Firstly, if you want to rebuild the indexes you have to Uninstall and Reinstall Google Desktop. Yes, that's what it says here. That's mind bogglingly antediluvian for starters.

I also have lots of very long documents - in the case of "IT", the book, currently running to over half a million words if you include all the annotations etc. - but does Google Desktop index them properly? Does it hell! "Up to 10,000 words" - usually less "to save space" are indexed. That is utterly useless. I have the space, I want an index! Do I get a choice about trading space for completeness? No. Obviously they've taken a leaf out of Microsoft's book and decided that's not a choice I could sensibly want. Unfortunately, the limitation on document sizing is buried in the Help (sic) file so I doubt that many people are aware of just how incomplete their searches might be. Thanks to Mark Russinovich for bring the partial indexing to my attention, but since his blog entry was written in 2005 I thought I'd check - and the answer is still the same.
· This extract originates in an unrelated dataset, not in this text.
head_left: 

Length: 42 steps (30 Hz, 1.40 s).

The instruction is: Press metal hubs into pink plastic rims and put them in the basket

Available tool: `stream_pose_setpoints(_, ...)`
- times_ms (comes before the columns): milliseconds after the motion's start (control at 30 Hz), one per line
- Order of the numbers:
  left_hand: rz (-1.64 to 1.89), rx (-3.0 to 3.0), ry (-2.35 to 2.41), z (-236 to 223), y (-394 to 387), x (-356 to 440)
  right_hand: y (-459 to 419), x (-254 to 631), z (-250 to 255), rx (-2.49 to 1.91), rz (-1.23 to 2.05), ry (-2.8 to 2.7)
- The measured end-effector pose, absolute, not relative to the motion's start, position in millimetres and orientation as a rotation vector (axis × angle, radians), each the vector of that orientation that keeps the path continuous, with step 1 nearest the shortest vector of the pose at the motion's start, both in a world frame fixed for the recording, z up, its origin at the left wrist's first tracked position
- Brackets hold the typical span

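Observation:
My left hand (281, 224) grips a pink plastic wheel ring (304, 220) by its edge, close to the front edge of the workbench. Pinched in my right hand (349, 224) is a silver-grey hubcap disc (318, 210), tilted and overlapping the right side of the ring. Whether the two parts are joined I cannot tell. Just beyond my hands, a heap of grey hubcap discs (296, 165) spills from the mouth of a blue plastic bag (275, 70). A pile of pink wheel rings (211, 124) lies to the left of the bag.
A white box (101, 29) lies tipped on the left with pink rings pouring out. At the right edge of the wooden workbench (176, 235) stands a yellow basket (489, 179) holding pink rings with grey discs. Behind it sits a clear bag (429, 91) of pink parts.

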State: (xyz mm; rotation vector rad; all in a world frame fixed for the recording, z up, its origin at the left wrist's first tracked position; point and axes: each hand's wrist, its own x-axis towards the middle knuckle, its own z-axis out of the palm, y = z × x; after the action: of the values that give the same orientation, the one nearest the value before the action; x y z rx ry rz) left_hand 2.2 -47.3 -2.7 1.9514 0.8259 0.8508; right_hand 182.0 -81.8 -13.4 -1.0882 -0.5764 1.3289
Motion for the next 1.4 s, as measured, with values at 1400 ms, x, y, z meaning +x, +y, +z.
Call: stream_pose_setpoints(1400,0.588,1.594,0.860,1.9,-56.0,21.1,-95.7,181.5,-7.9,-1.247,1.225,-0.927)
Three years later, storage getting cheaper and bigger every day and still Google Desktop does not do what it says on the imagined tin.
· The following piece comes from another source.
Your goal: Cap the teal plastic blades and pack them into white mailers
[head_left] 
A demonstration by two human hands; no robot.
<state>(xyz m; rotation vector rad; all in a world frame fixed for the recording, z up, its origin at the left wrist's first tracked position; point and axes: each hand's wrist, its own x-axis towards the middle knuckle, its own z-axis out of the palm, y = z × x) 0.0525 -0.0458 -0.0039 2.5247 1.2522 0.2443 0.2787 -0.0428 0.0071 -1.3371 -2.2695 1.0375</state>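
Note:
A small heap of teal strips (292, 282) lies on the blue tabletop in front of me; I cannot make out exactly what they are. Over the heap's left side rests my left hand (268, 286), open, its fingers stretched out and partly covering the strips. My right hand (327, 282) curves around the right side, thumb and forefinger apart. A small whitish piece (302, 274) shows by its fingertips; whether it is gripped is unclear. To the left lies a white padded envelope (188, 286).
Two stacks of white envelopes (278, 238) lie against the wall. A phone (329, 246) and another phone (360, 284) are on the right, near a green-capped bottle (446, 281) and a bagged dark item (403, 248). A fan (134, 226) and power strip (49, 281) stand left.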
With regards to the privacy concerns etc., Google Desktop does apparently have some sort of facility to encrypt the indexes but the check-box doesn't seem to be enabled and there's nothing here about why that may be. Anyway, I have cunningly redirected (using Tweak GDS, or a simple registry hack) the Google Desktop index location to place it on a TrueCrypt encrypted drive... taking care of course that the encrypted drive is mounted before Google Desktop starts - otherwise it reverts back to its default location without any notification or "please locate" dialog.
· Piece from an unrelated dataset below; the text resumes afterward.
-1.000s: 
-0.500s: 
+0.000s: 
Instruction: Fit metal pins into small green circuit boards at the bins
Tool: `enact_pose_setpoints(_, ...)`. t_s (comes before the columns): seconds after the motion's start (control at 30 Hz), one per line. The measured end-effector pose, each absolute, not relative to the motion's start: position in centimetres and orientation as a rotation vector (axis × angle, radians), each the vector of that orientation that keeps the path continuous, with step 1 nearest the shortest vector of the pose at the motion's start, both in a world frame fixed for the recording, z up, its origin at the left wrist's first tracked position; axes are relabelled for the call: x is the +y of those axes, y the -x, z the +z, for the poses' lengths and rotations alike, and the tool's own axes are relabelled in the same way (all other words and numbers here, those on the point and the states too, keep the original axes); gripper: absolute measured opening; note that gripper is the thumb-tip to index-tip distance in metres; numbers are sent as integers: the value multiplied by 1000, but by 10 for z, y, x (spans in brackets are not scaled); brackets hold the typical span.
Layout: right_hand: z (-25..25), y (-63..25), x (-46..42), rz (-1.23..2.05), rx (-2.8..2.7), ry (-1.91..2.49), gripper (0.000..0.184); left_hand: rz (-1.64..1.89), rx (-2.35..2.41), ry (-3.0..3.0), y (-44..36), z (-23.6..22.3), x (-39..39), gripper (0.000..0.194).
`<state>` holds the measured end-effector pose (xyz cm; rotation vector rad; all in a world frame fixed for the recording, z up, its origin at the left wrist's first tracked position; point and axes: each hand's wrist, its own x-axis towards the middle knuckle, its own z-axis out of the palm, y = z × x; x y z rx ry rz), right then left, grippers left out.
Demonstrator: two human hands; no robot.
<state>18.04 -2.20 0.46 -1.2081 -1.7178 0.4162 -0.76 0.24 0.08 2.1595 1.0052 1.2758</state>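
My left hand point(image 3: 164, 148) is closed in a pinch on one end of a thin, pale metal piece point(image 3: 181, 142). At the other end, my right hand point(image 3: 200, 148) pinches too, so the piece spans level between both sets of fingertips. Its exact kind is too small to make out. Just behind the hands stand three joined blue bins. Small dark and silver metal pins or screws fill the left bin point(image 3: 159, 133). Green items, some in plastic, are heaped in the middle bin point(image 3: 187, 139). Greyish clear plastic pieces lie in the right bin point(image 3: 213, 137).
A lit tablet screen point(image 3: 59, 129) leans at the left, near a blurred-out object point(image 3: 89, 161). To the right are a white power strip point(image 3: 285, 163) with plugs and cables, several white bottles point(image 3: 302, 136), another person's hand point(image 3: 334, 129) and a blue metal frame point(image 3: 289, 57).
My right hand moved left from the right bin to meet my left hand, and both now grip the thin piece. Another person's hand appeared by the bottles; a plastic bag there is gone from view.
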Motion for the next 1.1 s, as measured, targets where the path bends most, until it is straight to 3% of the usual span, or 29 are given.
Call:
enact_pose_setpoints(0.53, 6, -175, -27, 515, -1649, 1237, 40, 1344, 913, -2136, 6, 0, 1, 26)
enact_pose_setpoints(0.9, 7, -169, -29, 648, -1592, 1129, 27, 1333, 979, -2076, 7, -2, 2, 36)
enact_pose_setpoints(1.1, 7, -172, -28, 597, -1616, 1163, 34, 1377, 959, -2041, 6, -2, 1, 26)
However, while trying to work out why Windows Defender is suddenly taking so long to scan the system I looked in C:\Users\Me.MyMachine\AppData\Local\Temp and found gigabytes of what looked like temporary ZIP extractions. Yes, I had told Google Desktop to search Zip files but I didn't know it was going to dump the contents back onto disk (and not delete them when finished) in what I suspect is an unencrypted location even if Index Encryption could be turned on.

Other miscellaneous shortcomings:
  • There's no filename option, so you can't restrict your search to documents of known name.
  • There's no "OR" or "NOT" operator for boolean searches, though you can prefix a search terms with "-" to exclude it
  • oh, I give up, it just isn't good enough
In other words, unless you just want to index lots of personal type emails and you're not concerned about privacy don't waste your time with Google Desktop: it only does partial searches, you can't filter by filename, its not well documented, and for a "product" now several years old and, strangely for Google no longer in beta, it still feels like an early beta product.

Google Searching on the Web: Hero
Google Desktop Search: Zero

I wonder if that old Outlook add-on... what was it called... LookOut is still around? I actually used that on a TB RAID server at work a few years back and it indexed EVERYTHING (that it could read)

Google Desktop: Time Wasting Stuff (the time I spent downloading, installing, trying to configure, debug, test, etc. etc. etc. before giving up.)